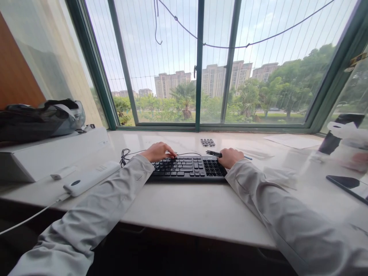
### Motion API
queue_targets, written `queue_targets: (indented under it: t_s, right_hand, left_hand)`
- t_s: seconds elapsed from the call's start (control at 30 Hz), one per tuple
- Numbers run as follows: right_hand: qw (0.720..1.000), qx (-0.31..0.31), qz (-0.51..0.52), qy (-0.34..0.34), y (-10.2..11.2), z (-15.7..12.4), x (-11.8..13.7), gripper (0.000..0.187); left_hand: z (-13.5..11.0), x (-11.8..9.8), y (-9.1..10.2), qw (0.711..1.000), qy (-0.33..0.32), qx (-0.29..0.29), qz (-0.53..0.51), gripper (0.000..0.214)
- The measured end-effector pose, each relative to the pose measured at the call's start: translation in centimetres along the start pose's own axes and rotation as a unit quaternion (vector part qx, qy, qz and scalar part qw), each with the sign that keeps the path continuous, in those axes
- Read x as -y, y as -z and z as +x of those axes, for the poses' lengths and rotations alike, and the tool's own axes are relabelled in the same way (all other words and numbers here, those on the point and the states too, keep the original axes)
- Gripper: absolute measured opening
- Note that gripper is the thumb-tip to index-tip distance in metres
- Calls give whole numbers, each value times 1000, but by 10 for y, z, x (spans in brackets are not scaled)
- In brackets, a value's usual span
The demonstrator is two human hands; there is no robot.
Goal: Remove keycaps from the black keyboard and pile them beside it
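A black keyboard lies on the white counter between my hands. Many squares of its right-hand number pad look dark and lack raised keycaps. My left hand rests over the keyboard's upper left, fingers stretched out, fingertips at the top keys. At the keyboard's right end, my right hand is closed around a slim black tool. The tool's dark end points left over the number pad; a thin blue piece shows past the hand's right side. Several loose black keycaps lie grouped behind the keyboard.
A white power strip, a small white adapter and a white box with a dark bag on it stand left. Right are clear plastic wrap, paper and a phone. A window rises behind.
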State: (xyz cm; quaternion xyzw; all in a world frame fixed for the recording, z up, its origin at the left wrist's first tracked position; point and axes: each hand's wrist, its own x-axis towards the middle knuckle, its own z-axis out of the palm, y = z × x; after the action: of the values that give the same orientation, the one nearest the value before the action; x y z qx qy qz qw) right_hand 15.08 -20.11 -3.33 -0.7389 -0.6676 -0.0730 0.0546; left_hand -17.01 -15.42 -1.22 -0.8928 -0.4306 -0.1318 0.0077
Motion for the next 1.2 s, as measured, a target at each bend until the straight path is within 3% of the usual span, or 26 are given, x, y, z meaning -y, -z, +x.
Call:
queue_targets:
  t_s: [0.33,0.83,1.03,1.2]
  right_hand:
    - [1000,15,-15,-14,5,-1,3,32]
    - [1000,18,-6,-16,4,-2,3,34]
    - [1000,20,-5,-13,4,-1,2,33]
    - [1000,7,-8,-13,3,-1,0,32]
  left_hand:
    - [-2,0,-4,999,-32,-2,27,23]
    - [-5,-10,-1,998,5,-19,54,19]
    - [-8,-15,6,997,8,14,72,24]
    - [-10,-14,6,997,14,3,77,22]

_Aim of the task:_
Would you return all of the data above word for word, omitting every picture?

_Exercise solution:_
### Motion API
queue_targets, written `queue_targets: (indented under it: t_s, right_hand, left_hand)`
- t_s: seconds elapsed from the call's start (control at 30 Hz), one per tuple
- Numbers run as follows: right_hand: qw (0.720..1.000), qx (-0.31..0.31), qz (-0.51..0.52), qy (-0.34..0.34), y (-10.2..11.2), z (-15.7..12.4), x (-11.8..13.7), gripper (0.000..0.187); left_hand: z (-13.5..11.0), x (-11.8..9.8), y (-9.1..10.2), qw (0.711..1.000), qy (-0.33..0.32), qx (-0.29..0.29), qz (-0.53..0.51), gripper (0.000..0.214)
- The measured end-effector pose, each relative to the pose measured at the call's start: translation in centimetres along the start pose's own axes and rotation as a unit quaternion (vector part qx, qy, qz and scalar part qw), each with the sign that keeps the path continuous, in those axes
- Read x as -y, y as -z and z as +x of those axes, for the poses' lengths and rotations alike, and the tool's own axes are relabelled in the same way (all other words and numbers here, those on the point and the states too, keep the original axes)
- Gripper: absolute measured opening
- Note that gripper is the thumb-tip to index-tip distance in metres
- Calls give whole numbers, each value times 1000, but by 10 for y, z, x (spans in brackets are not scaled)
- In brackets, a value's usual span
The demonstrator is two human hands; there is no robot.
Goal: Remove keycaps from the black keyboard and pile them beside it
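A black keyboard lies on the white counter between my hands. Many squares of its right-hand number pad look dark and lack raised keycaps. My left hand rests over the keyboard's upper left, fingers stretched out, fingertips at the top keys. At the keyboard's right end, my right hand is closed around a slim black tool. The tool's dark end points left over the number pad; a thin blue piece shows past the hand's right side. Several loose black keycaps lie grouped behind the keyboard.
A white power strip, a small white adapter and a white box with a dark bag on it stand left. Right are clear plastic wrap, paper and a phone. A window rises behind.
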State: (xyz cm; quaternion xyzw; all in a world frame fixed for the recording, z up, its origin at the left wrist's first tracked position; point and axes: each hand's wrist, its own x-axis towards the middle knuckle, its own z-axis out of the palm, y = z × x; after the action: of the values that give the same orientation, the one nearest the value before the action; x y z qx qy qz qw) right_hand 15.08 -20.11 -3.33 -0.7389 -0.6676 -0.0730 0.0546; left_hand -17.01 -15.42 -1.22 -0.8928 -0.4306 -0.1318 0.0077
Motion for the next 1.2 s, as measured, a target at each bend until the straight path is within 3% of the usual span, or 26 are given, x, y, z meaning -y, -z, +x.
Call:
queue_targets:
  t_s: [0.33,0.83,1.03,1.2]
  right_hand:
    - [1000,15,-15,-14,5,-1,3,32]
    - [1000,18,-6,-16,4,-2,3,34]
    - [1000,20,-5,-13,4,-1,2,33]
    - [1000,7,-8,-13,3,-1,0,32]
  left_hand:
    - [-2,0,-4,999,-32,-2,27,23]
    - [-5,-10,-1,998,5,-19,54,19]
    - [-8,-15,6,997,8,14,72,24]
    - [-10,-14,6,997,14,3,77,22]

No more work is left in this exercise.